Quel est le rôle des artistes face à la question du climat ? « Au départ, j’étais super optimiste. Je me disais : “je vais être l’intermédiaire entre le scientifique et le citoyen”. Et je me suis mise une pression de proposer des solutions, parce que je me disais que c’était mon rôle en tant qu’artiste : de répondre à la crise par des options. […] Mais au fil de la création, je me suis rendu compte que l’individu seul ne peut pas y arriver, que c’est vraiment une affaire collective et que ça me dépasse. Les artistes, ce qu’on sait faire, c’est de travailler le sensible. Alors on peut juste, j’imagine, susciter de petits déclics intérieurs chez le spectateur, en lui faisant vivre des sensations et en rendant tangible, jusque dans la chair, l’urgence climatique. »

Concert sacré

Mykalle Bielinski a profité de la pandémie pour réaliser des projets en réserve, publiant son premier recueil de poésie, Mythe, précédé de Gloria (Éditions du Passage), d’après les partitions de ses créations. Elle a aussi enregistré un album — elle est à la recherche d’une maison de disques — de chants sacrés, qui inclut des morceaux de ses trois spectacles : « Ça fait penser un peu à du Jorane, mais je puise aussi dans d’autres influences.
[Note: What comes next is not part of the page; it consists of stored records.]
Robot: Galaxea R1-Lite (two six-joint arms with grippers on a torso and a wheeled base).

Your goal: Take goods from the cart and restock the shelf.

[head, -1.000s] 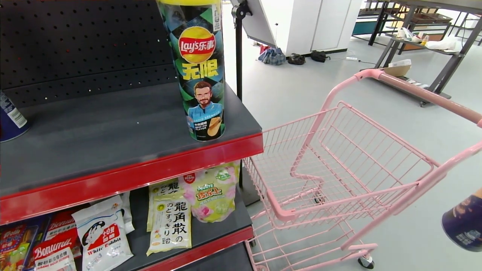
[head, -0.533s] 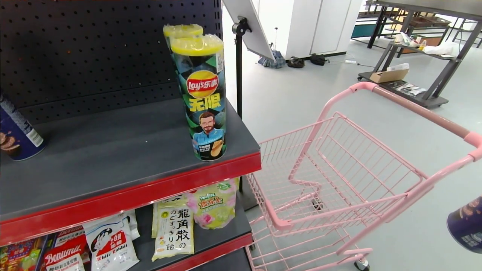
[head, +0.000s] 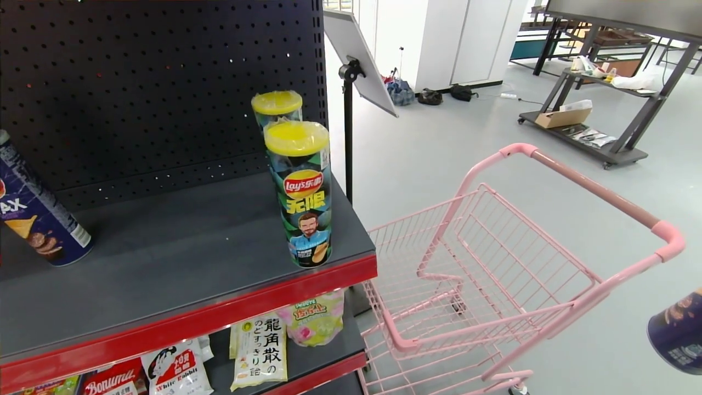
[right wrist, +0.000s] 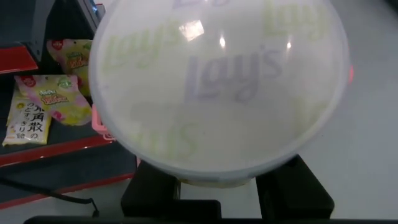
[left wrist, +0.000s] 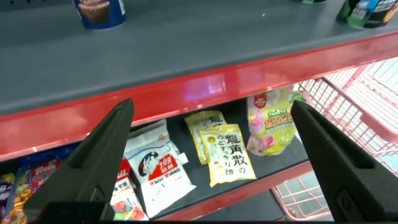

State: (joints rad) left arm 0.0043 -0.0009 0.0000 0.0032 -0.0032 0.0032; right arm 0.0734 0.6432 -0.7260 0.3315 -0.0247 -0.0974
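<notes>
A dark blue chip can hangs at the lower right edge of the head view, beside the pink cart. My right gripper is shut on it, and its pale lid faces the wrist camera. The cart's basket holds nothing that I can see. On the grey upper shelf board two green chip cans with yellow lids stand at the right end, one at the front and one behind it. My left gripper stands open in front of the shelf's red edge, holding nothing.
Another blue can stands at the left of the upper board. Snack bags lie on the lower shelf. A black pole with a tilted board stands between shelf and cart. Open floor lies behind the cart.
The head camera has moved: shelf and cart sit lower in the picture and the cans' lids have come into view. The held can keeps its place at the lower right edge.
</notes>
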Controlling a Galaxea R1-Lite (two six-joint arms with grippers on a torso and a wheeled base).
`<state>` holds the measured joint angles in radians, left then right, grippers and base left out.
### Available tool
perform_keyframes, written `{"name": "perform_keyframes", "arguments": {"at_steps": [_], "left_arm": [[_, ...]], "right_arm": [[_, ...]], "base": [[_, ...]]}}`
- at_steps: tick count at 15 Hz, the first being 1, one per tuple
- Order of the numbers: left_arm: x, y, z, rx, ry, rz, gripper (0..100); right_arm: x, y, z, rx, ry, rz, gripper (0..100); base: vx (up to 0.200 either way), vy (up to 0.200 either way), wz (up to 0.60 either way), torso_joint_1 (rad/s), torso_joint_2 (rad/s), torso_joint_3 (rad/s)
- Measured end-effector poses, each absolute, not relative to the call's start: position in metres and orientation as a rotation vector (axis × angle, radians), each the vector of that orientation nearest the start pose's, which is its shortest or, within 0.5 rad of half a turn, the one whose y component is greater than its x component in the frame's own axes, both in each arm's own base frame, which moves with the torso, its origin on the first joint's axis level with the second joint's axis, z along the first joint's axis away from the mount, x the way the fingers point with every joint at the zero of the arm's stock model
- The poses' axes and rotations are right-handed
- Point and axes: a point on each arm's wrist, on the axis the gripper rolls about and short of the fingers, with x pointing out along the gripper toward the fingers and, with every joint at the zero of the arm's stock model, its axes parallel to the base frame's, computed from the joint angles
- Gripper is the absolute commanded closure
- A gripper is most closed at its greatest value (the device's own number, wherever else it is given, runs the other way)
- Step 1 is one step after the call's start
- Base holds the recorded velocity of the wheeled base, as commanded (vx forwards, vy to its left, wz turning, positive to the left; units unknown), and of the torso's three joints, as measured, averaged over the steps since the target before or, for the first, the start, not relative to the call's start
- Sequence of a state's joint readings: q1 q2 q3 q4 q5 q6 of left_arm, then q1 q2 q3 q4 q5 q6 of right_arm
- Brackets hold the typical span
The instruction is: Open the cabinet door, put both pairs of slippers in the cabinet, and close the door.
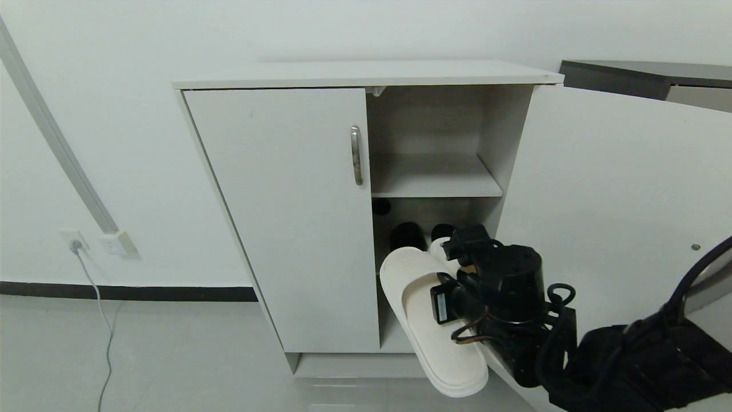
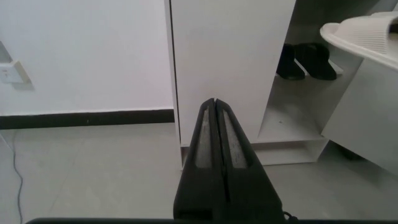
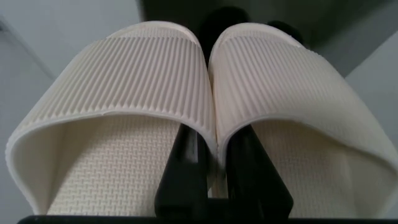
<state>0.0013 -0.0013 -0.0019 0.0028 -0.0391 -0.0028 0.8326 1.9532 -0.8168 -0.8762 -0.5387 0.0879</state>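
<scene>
The white cabinet [image 1: 274,217] has its left door shut and its right door [image 1: 600,200] swung wide open. A black pair of slippers [image 1: 407,236] [image 2: 308,59] sits at the back of the lower compartment. My right gripper [image 1: 457,269] [image 3: 214,149] is shut on the white pair of slippers [image 1: 423,309] [image 3: 143,81], pinching their inner edges together. It holds them in front of the open lower compartment, toes toward the cabinet. The white pair [image 2: 367,34] also shows in the left wrist view. My left gripper [image 2: 214,109] is shut and empty, low over the floor before the cabinet's base.
An empty shelf [image 1: 434,180] divides the open side. The shut door carries a metal handle [image 1: 356,154]. A wall socket with a cable [image 1: 71,240] is at the left. Dark furniture [image 1: 646,77] stands behind the open door. Bare floor lies to the left.
</scene>
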Motion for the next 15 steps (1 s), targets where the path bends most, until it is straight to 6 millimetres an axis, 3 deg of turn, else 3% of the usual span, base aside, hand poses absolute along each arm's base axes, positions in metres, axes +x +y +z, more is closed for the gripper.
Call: {"name": "perform_keyframes", "arguments": {"at_steps": [3, 5, 7, 10, 15], "left_arm": [[-0.023, -0.001, 0.076, -0.003, 0.000, -0.038, 100], [-0.023, -0.001, 0.076, -0.003, 0.000, -0.037, 100], [-0.023, -0.001, 0.076, -0.003, 0.000, -0.038, 100], [-0.023, -0.001, 0.076, -0.004, 0.000, -0.037, 100], [-0.023, -0.001, 0.075, -0.003, 0.001, -0.037, 100]], "right_arm": [[0.256, 0.265, 0.137, -0.101, 0.335, 0.202, 100], [0.256, 0.272, 0.163, -0.061, 0.360, 0.151, 100], [0.258, 0.277, 0.195, -0.008, 0.283, 0.104, 100], [0.264, 0.278, 0.223, 0.005, 0.150, 0.110, 100], [0.273, 0.275, 0.223, -0.001, 0.111, 0.079, 100]], "base": [[0.000, 0.000, 0.00, 0.000, 0.00, 0.000], [0.000, 0.000, 0.00, 0.000, 0.00, 0.000], [0.000, 0.000, 0.00, 0.000, 0.00, 0.000], [0.000, 0.000, 0.00, 0.000, 0.00, 0.000], [0.000, 0.000, 0.00, 0.000, 0.00, 0.000]]}}
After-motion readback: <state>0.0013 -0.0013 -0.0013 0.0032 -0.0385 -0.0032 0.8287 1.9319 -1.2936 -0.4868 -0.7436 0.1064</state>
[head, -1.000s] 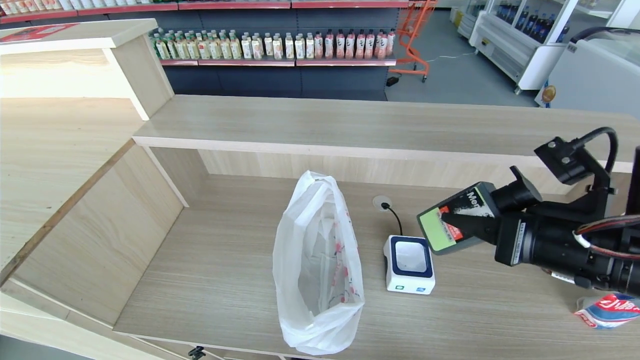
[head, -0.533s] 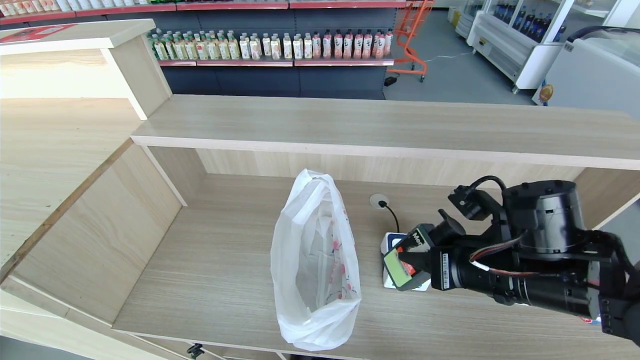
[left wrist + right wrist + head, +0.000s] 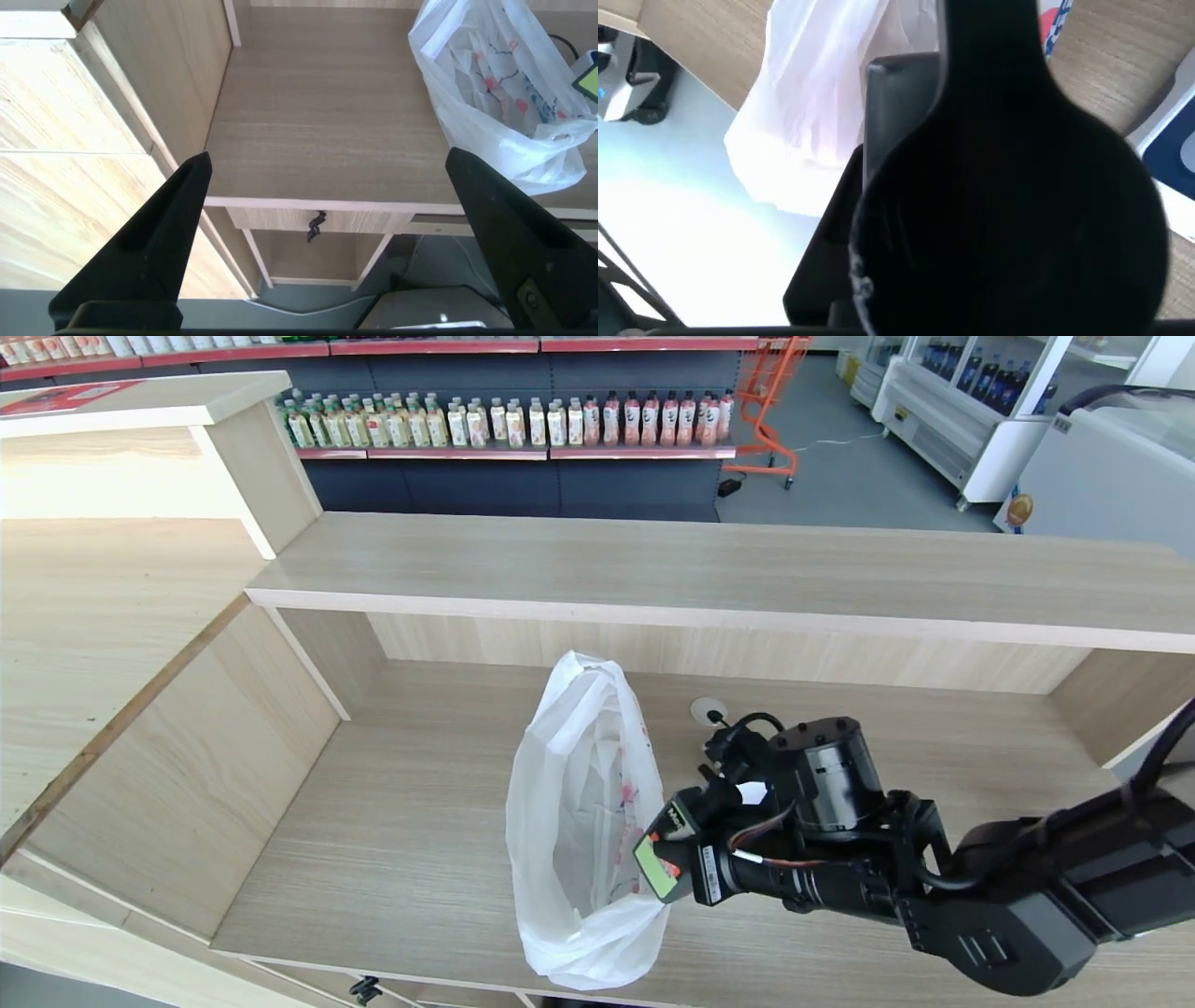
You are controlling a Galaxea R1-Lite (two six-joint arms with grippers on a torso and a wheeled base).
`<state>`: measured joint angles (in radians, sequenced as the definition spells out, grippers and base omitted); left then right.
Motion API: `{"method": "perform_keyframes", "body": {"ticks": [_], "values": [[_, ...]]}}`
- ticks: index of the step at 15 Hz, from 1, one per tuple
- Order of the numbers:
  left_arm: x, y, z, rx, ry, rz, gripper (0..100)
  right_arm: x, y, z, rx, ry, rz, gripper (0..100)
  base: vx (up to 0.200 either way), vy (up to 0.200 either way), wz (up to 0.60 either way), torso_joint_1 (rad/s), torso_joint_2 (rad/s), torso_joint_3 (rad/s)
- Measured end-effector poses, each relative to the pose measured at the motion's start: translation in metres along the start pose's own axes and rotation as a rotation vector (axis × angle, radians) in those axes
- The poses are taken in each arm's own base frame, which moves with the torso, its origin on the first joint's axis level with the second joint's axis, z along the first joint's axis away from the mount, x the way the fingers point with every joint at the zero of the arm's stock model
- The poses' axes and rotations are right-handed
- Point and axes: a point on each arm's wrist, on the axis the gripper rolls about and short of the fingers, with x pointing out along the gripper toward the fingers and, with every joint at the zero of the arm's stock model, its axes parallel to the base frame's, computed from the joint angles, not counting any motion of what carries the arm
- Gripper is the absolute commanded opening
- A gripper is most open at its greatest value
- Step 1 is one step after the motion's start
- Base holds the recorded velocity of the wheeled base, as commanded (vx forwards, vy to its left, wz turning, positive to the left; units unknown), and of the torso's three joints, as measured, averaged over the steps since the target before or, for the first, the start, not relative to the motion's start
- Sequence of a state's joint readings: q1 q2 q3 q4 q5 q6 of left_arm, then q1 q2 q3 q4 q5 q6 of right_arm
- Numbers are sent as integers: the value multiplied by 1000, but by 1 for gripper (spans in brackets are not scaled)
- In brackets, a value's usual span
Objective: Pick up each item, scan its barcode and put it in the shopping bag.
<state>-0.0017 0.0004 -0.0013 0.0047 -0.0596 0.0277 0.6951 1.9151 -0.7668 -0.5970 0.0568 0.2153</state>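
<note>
A white plastic shopping bag [image 3: 579, 821] stands open on the lower counter. My right gripper [image 3: 680, 851] is shut on a black box with a green end [image 3: 656, 875], held at the right rim of the bag's mouth, just above it. The right wrist view has the dark box [image 3: 906, 103] close up with the bag [image 3: 822, 103] behind it. The white scanner [image 3: 752, 792] is mostly hidden behind my right arm. My left gripper [image 3: 327, 271] hangs open with nothing in it, off the counter's front edge, left of the bag [image 3: 495, 84].
A cable hole [image 3: 709, 711] with a black lead sits behind the scanner. The lower counter [image 3: 392, 821] is walled at the left and back by wooden panels, under a raised shelf [image 3: 709, 569]. Shop shelves with bottles stand far behind.
My right arm has swung left and down with the box, from beside and over the scanner to the bag's right rim. The bag has not moved.
</note>
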Motion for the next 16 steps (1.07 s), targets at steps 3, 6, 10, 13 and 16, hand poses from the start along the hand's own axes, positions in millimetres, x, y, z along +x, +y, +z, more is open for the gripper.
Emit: {"method": "perform_keyframes", "body": {"ticks": [3, 6, 10, 13, 16], "values": [[0, 0, 0, 0, 0, 0, 100, 27, 1, -5, -143, -67, -4, 0, 0, 0, 0, 0, 0, 0], [0, 0, 0, 0, 0, 0, 100, 50, -1, -9, -275, -123, -6, 0, 0, 0, 0, 0, 0, 0], [0, 0, 0, 0, 0, 0, 100, 69, -3, -20, -326, -143, -5, 100, 0, 0, 0, 0, 0, 0], [0, 0, 0, 0, 0, 0, 100, 80, -4, -23, -324, -158, -4, 100, 0, 0, 0, 0, 0, 0], [0, 0, 0, 0, 0, 0, 100, 79, -4, -11, -221, -209, 11, 100, 0, 0, 0, 0, 0, 0]]}}
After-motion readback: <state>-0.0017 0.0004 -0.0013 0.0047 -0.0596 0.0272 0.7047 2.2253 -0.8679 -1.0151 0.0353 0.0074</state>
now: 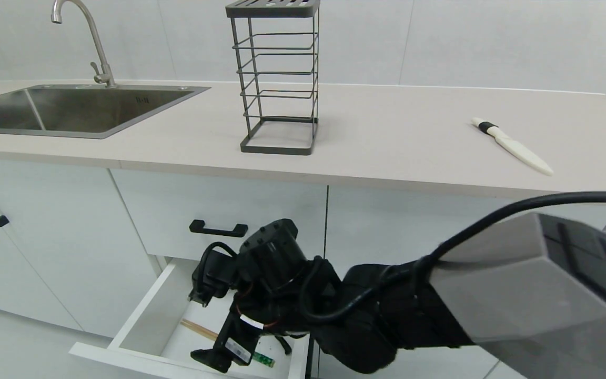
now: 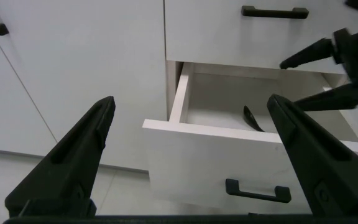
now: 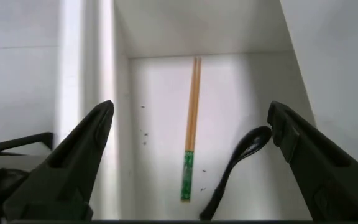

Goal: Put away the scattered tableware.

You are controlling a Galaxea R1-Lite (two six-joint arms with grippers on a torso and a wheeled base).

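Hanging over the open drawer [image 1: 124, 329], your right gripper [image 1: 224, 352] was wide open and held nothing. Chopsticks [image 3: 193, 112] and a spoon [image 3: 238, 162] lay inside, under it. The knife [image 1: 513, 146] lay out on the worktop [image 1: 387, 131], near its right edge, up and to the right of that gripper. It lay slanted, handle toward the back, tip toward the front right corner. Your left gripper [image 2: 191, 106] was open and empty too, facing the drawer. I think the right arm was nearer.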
J’ai des instruments orientaux. »

Pour Warm up, la musicienne a donc créé des chants sur des textes latins de la messe, arrangés avec de la musique électronique. Disposant d’un unique projecteur pour s’éclairer, elle le promène sur le plateau afin de créer des « mini-espaces de spectacle » à chaque chanson. « Il y a une grande partie qui est dans le silence, alors ça captive. Et ça fait beaucoup réfléchir. Il y a de l’espace pour entrer en soi. Et dans la deuxième partie du spectacle, je transforme le dispositif et on plonge un peu plus dans la contemplation. »

Au carrefour donc de la performance sportive, du manifeste, du concert et de la méditation, Warm up orchestre un mélange de genres inusité. « Je suis contente ! réagit sa créatrice avec un rire spontané. Au début, je me demandais : comment intégrer tout ça ? Mais on est arrivés à mettre tous les morceaux ensemble ! » Son objectif était de créer un spectacle « grand public », qui parle à tout le monde. Des représentations précoces devant quelques personnes ont eu de quoi rassurer Mykalle Bielinski. « Je pense que c’est un spectacle qui donne du souffle, de l’espoir et le désir de s’engager. C’est un témoignage que j’ai reçu : ça donne envie de participer à la suite du monde. »

 

Warm up

Idéation, texte, conception, interprétation : Mykalle Bielinski. Dramaturgie : Myriam Stéphanie Perraton Lambert. Collaboration à la mise en scène : Édith Patenaude. Du 13 au 17 décembre, au théâtre La Chapelle.